When Matt Stone and Trey Parker inked a massive deal with Paramount for their long-running animated series South Park, some fans were worried they had sold out. Paramount is, after all, linked to Donald Trump, and some fans of the show aren’t fans of the sitting president. But the first of 50 episodes ordered by the streaming platform features the president in less than desirable conditions, which led to a collective sigh of relief among some fans.
Afterward, Parker issued an apology to Trump, though it wasn’t as heartfelt as the president might have hoped for. In fact, some fans likened it to a similar fake-sounding and less than enthusiastic apology given in a past South Park episode. Is this life imitating art imitating life and back again? It kind of seems that way, and fans are here for it.
@apnewsentertainment “South Park” co-creator Trey Parker had the briefest of responses Thursday to anger from the White House over the season premiere of the animated institution, which showed a naked President Donald Trump in bed with Satan. #southpark #donaldtrump #whitehouse ♬ original sound – AP Entertainment
Trey Parker’s ‘South Park’ apology sounds a lot like one from the show.
In the Season 27 premiere of South Park, which was the first to drop on Paramount after the deal, Trump appears in bed with Satan. This isn’t the first time writers of the series have put Satan in a compromising position with a political figure, though. In the past, the cartoon version of Satan in South Park was in a relationship with Saddam Hussein.
After the Trump episode, which includes several jokes about Trump and even depicts him with a two-piece talking head instead of an actual drawn-on head, Parker made a public apology. At a Comic-Con panel in San Diego following the episode and the White House’s response, Parker declared, with a straight face and emotionless voice, “We’re terribly sorry,” per the BBC.
It isn’t unlike the fictional apology depicted in a Season 14 episode by South Park’s version of Tony Heyward, the then-CEO of BP. In a series of clips, the animated version of Heyward says “We’re sorry” in reference to the highly publicized and criticized oil spill of 2010. But the apology becomes less and less sincere as the clips continue in the episode. Parker’s own apology to Trump about the Season 27 premiere of South Park is said in a similar vein.
The episode from Season 27 also has Parker voicing Trump, though the voice sounds more like Parker’s voice when he plays Cartman rather than an actual impersonation of Trump. For some, that added fuel to the fire.
“Old fans will know this animation and voice is a nod to their character of Saddam,” one fan commented on a TikTok clip from the episode.
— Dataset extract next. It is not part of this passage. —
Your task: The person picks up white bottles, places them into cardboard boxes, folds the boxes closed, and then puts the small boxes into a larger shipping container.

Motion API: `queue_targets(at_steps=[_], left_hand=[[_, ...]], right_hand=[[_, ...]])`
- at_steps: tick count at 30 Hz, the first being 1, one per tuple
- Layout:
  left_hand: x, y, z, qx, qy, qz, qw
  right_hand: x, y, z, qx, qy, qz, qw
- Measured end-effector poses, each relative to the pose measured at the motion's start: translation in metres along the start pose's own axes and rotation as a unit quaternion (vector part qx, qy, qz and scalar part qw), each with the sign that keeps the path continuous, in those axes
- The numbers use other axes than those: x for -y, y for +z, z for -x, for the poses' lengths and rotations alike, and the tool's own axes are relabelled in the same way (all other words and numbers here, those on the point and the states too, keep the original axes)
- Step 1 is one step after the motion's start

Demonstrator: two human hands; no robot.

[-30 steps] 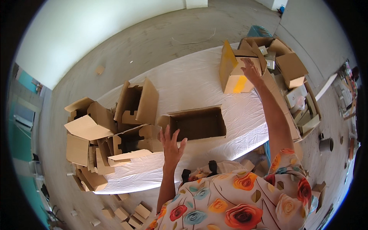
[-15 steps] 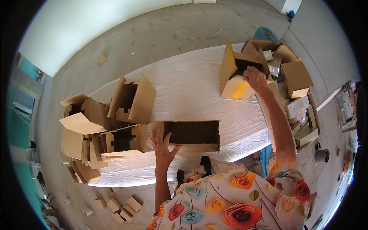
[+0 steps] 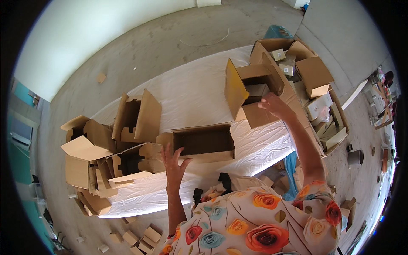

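My left hand (image 3: 173, 163) spreads its fingers at the left end of a long open cardboard box (image 3: 204, 156), whose dark inside is bare. Thumb and fingertips are at its near wall and left flap. Over at the right, my right hand (image 3: 275, 105) is closed at the front opening of a brown carton (image 3: 257, 115) with a yellow flap (image 3: 236, 87). Its curled fingertips are beside a smaller greyish box (image 3: 256, 91) inside that carton. What the fingers grip, if anything, is hidden. The carton's front flap hangs down toward me.
A big carton (image 3: 299, 108) full of small boxes stands along the table's right end. Several open cardboard boxes (image 3: 87, 146) crowd the left end. White cloth (image 3: 182, 100) covers the table. Small boxes (image 3: 144, 240) lie on the floor near me.
The yellow-flapped carton's front has folded down, exposing the smaller box inside. My right hand has come lower, toward that front opening. The left hand stays spread at the long box.
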State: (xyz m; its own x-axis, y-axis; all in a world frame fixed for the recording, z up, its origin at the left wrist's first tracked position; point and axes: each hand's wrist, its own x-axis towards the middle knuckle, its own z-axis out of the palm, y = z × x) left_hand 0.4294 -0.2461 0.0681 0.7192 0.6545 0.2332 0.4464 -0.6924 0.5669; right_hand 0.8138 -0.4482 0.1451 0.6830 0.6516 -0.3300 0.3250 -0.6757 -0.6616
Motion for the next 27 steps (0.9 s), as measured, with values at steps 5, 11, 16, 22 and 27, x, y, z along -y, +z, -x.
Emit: queue_targets(at_steps=[5,11,16,22,27], left_hand=[[0.002,0.005,0.001,-0.013,0.002,0.001,1.0],[0.006,0.009,0.007,-0.022,-0.013,0.006,1.0],[0.006,0.01,0.008,-0.027,-0.018,0.009,0.999],[0.008,0.011,0.007,-0.032,0.005,-0.007,0.999],[0.016,0.011,0.006,-0.017,0.022,0.003,1.0]], right_hand=[[-0.036,0.005,-0.075,-0.101,-0.038,0.308,0.945],[-0.052,0.008,-0.13,0.014,0.045,0.436,0.899],[-0.053,0.02,-0.131,-0.108,-0.007,0.467,0.877],[-0.012,0.002,-0.108,-0.122,0.007,0.318,0.94],[0.038,-0.026,-0.033,-0.303,-0.121,0.312,0.892]])
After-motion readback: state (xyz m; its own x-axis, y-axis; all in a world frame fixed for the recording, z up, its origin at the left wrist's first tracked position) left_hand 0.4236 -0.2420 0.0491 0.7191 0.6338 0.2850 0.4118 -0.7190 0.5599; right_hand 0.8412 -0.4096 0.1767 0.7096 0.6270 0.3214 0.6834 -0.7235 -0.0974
“This is so disrespectful and disgusting,” another fan commented. “South Park should be ashamed of themselves to portray someone in bed with something like that? No one deserves this kind of disrespect. They should really apologize to Satan for putting him in bed with Trump.”
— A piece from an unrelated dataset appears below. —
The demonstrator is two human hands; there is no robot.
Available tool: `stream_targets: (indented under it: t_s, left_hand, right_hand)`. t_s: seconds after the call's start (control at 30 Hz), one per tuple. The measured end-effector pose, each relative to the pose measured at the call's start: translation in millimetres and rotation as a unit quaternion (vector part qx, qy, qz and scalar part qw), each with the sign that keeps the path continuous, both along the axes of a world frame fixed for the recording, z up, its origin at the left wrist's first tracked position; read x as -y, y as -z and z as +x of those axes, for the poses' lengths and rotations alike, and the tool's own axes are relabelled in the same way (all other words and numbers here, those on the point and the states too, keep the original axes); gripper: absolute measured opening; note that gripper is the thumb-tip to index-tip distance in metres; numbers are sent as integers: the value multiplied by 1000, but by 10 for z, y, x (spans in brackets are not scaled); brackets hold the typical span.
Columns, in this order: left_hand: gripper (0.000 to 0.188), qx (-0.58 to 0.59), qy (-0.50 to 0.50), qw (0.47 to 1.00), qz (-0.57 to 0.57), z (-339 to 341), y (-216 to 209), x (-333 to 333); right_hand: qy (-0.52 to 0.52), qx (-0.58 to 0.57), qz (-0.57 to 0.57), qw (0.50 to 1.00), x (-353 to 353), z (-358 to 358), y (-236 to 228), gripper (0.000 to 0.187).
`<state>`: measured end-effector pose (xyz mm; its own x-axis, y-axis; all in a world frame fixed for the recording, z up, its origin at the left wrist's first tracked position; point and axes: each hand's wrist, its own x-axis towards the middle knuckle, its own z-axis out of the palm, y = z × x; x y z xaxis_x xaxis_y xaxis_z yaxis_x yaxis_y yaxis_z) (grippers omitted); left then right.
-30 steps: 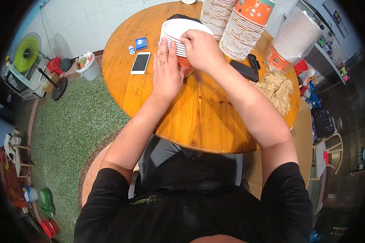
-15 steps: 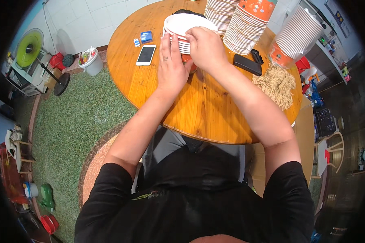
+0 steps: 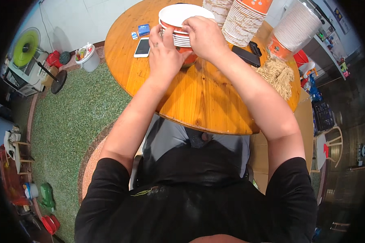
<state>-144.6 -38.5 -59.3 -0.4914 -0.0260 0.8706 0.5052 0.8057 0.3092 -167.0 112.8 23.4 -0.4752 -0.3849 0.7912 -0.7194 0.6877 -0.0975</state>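
Note:
A short stack of paper bowls (image 3: 181, 39) with white rims and orange sides stands on the far part of the round wooden table (image 3: 190, 105). Its top paper bowl (image 3: 184, 14), white inside, sits raised, with an orange band of its side showing above the rims below. My left hand (image 3: 165, 50) is curled against the left side of the stack, fingertips at the top bowl. At the right, my right hand (image 3: 208, 38) pinches near the top bowl's rim; its fingertips are partly hidden.
Tall bowl stacks (image 3: 244, 24) rise behind my right hand, and another stack (image 3: 296, 28) stands farther right. Nearby lie a black case (image 3: 246, 56) and a bundle of tan cords (image 3: 276, 75). Left of the bowls are a phone (image 3: 142, 47) and a blue box (image 3: 143, 29).
The top bowl has risen from the stack, showing more of its orange side. My left fingers have spread and bent more around it. The whole view has shifted slightly.

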Motion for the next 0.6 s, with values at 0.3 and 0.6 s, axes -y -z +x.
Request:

South Park TORCHED Trump by putting him in bed with Satan, and the White House actually responded, calling the show “irrelevant.”
— Russell Brand (@rustyrockets) July 29, 2025
Meanwhile, the same episode mocked NPR, 60 Minutes, and cancel culture itself.
Real comedy punches EVERYONE; That’s the point. pic.twitter.com/m1uiKpRiVL
After the South Park episode about Trump aired, White House spokesperson Taylor Rogers spoke to Variety about the president’s apparent stance on Left-leaning Americans and the South Park creators for having no real creativity.
“This show hasn’t been relevant for over 20 years and is hanging on by a thread with uninspired ideas in a desperate attempt for attention,” Rogers told the news outlet in the statement. “President Trump has delivered on more promises in just six months than any other president in our country’s history, and no fourth-rate show can derail President Trump’s hot streak.”